Day two was harder. We listened to The Globe across Northern Indiana, which was the sort of awesome eclectic station I wish I could find at home. My listening pleasure was impeded, however, by a certain someone attempting to hold the car hostage by throwing a huge screaming tantrum in which she repeatedly demanded that she be allowed to sit in the middle seat on the second half of the trip. You think someone would get bored yelling, "I want to sit in the middle seat of the car on the second half of the trip!" for an hour at a time, but the young have an intensity and staying power that eludes their elders.
Digression: I tell you what, my dad is a mild-mannered guy, but if he had ever had occasion to pull this car over and tell me that if I didn't stop it, there would be serious consequences, I would have listened and piped the heck down. All I can say is that it really is better to be feared than loved sometimes, and on this trip it felt like we the adults were neither.

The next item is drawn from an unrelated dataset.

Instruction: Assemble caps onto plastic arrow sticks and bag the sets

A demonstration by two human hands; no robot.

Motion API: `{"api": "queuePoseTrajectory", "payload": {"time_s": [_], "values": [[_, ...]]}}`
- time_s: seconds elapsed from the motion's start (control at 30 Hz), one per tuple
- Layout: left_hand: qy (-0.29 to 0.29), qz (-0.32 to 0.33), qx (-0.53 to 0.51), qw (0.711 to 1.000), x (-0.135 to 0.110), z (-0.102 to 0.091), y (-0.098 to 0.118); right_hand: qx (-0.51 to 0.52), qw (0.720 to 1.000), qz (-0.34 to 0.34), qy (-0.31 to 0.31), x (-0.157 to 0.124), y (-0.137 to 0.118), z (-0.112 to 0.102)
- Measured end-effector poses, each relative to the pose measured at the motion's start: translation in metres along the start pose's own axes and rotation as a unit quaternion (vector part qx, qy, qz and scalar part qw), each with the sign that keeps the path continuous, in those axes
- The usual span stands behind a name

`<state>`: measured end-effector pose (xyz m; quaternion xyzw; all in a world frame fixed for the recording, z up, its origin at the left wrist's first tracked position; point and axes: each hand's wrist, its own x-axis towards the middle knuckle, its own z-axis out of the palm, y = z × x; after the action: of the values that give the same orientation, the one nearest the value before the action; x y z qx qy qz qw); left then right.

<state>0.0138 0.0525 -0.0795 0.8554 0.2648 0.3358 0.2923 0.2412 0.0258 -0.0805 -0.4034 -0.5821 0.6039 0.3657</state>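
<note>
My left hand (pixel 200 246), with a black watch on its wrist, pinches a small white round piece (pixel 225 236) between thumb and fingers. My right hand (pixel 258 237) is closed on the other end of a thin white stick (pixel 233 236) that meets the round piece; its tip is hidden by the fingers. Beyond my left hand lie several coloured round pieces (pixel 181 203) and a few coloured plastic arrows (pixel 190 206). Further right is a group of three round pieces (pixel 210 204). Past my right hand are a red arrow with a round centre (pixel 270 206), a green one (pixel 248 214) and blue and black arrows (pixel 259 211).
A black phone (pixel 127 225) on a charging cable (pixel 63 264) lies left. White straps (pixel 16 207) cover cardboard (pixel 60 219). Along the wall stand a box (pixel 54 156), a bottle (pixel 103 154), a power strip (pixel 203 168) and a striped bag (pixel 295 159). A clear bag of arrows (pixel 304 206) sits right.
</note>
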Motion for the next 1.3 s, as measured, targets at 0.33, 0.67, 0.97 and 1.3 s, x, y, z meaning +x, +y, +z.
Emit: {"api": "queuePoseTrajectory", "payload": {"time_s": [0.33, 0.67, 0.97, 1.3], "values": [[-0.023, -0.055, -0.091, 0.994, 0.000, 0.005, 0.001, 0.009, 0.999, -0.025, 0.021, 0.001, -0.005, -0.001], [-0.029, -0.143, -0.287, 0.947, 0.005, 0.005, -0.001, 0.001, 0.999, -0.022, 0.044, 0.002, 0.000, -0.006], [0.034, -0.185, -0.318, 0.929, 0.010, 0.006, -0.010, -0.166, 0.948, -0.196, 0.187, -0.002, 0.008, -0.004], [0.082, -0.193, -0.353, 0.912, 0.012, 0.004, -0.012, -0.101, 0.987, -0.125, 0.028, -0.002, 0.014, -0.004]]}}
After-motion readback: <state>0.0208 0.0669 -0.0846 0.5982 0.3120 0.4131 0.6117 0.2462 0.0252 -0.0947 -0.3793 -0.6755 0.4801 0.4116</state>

It was time to take measures on the trip back. We stopped at Barnes and Noble in Madison, WI and fortified ourselves for the journey with 4.5 hours of dramatized Sherlock Holmes stories (Sir John Gielgud as Holmes and Sir Ralph Richardson as Watson), 2 hours of Aesop's Fables, and the two-disc collection of Dr. Demento's Greatest Hits.
Dr. Demento, host of the novelty hit radio show! You all know his signature song: They're Coming To Take Me Away, by Napoleon XIV.
This very same Dr. Demento collection, which I listened to (on tape) fifteen years ago, features a song I first heard on a carefully preserved 45 lp of my dad's: Hello Muddah, Hello Faddah, by Allan Sherman. The tantrummer listened, laughed, and pronounced it good.
One song which amused my children but was fairly inexplicable to them was Star Trekking (Across the Universe) by The Firm. I saw a lot of Star Trek in my time, but since we don't have broadcast TV, they've never had occasion to see old episodes while flipping through channels. Star Trek is rather a dying cultural phenomenon anyway, mostly remembered through parody.
One of the most weirdly catchy tunes on the album was Fish Heads by Barnes and Barnes, featured here in their own music video as seen on the Dr. Demento show on MTV. It's pretty delightfully demented.
Eat them up, yum!
And we rode peacefully all the way home. Thank you, Dr. Demento.
FROM THE ILLUSTRATED EDITION.
6 hours ago
2 comments:
Heh... you should have stopped at my house. I think I was on your way.
Or Cracker Barrel, which carries audio rental materials which are very family friendly. A lot of truck stops also carry audiobook CDs, etc., although you probably don't want to buy the survivalist sf.
Alan Sherman -- wow! I remember his songs from my own childhood. My dad had a recording on reel-to-reel tape back in the early '60s.